* **EXERCISE DESCRIPTION**
How many lines in these records hold the string "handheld"? State only that number.
+ + +
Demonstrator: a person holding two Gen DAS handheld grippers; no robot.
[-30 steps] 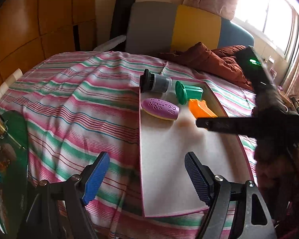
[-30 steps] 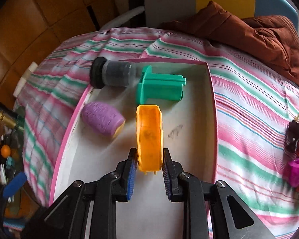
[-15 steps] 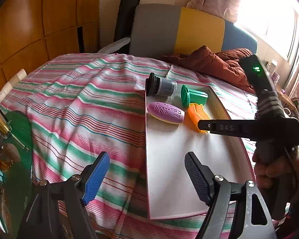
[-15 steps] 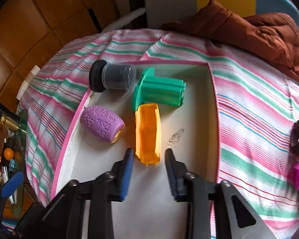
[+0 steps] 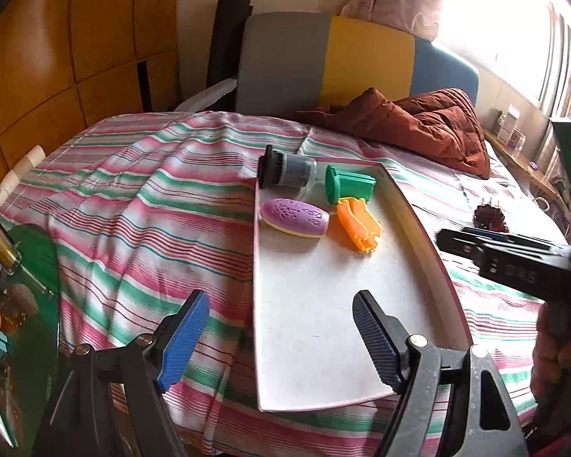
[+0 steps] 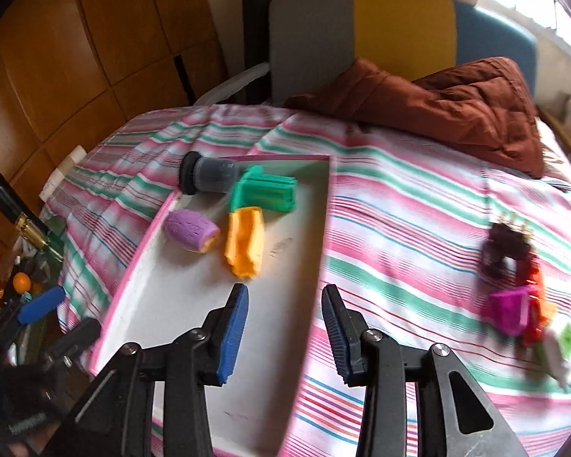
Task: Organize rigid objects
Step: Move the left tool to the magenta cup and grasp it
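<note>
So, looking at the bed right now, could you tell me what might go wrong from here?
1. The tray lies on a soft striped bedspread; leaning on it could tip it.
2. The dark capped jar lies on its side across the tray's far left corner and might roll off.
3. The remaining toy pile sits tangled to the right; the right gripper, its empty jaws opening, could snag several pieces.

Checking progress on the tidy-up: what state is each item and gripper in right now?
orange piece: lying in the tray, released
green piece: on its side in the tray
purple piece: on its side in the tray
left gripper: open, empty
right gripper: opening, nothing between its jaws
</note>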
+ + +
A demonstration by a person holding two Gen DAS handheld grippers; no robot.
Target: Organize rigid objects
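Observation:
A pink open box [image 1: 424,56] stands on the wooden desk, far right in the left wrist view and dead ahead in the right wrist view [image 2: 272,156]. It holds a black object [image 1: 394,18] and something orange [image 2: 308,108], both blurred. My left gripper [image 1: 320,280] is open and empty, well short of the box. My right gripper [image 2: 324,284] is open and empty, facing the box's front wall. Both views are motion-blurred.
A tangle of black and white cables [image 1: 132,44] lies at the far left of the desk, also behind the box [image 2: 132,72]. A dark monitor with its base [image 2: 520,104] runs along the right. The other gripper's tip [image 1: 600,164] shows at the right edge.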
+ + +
* **TASK SOLUTION**
2